### HOW TO COMPLETE THIS TASK
Lines holding the string "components" are the ones to copy; find them all in the data.
* * * *
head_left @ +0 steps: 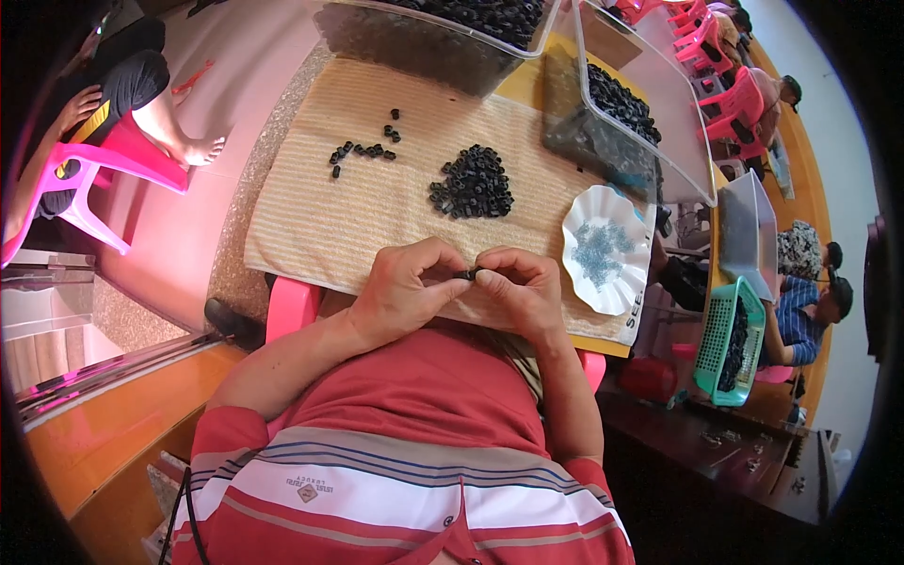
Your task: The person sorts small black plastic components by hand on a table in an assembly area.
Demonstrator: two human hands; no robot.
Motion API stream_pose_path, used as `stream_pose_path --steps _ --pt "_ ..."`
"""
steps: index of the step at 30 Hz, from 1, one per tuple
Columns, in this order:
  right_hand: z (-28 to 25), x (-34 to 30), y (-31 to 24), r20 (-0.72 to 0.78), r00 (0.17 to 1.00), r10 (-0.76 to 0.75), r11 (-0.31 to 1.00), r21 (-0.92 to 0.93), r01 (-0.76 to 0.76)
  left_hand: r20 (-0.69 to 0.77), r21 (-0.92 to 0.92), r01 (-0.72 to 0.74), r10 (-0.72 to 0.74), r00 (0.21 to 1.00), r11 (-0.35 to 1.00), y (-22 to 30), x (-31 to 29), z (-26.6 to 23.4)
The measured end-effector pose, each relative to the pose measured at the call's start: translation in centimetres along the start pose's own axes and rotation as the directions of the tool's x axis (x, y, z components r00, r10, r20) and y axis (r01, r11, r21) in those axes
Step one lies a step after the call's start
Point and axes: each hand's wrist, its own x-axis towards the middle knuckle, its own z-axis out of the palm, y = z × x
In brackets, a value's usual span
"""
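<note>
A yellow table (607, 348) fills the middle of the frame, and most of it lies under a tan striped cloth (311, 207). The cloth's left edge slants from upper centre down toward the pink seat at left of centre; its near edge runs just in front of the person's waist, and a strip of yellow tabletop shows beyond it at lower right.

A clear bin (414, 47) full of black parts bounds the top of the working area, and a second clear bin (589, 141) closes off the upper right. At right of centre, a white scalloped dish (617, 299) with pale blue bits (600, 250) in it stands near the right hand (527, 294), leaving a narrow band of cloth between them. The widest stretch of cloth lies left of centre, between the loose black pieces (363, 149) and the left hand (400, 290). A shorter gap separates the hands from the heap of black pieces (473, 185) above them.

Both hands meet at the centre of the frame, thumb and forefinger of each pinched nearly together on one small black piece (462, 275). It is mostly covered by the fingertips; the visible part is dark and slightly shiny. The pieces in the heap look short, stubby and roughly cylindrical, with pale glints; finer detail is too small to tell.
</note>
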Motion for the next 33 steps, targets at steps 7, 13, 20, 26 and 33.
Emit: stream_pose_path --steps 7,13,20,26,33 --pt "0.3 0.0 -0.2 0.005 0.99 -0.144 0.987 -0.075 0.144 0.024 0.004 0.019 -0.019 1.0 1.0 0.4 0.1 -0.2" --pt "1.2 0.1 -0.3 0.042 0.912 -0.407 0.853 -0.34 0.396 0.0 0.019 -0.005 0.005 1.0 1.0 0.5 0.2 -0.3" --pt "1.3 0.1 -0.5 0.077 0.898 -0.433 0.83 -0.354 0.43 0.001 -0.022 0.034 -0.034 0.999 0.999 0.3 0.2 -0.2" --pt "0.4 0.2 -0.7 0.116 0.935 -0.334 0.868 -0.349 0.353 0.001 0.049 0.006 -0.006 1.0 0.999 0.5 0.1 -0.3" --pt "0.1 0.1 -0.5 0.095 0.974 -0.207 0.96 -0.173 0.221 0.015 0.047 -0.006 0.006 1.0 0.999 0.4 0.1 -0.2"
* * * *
### RESULT FOR THIS EXERCISE
Your task: The person sorts small black plastic components by hand on a table in an assembly area.
The measured end-effector pose, each relative to the pose measured at the call's start: translation in centimetres along the start pose's own axes and rotation as the directions of the tool's x axis (x, y, z components r00, r10, r20) and y axis (r01, r11, r21) in those axes

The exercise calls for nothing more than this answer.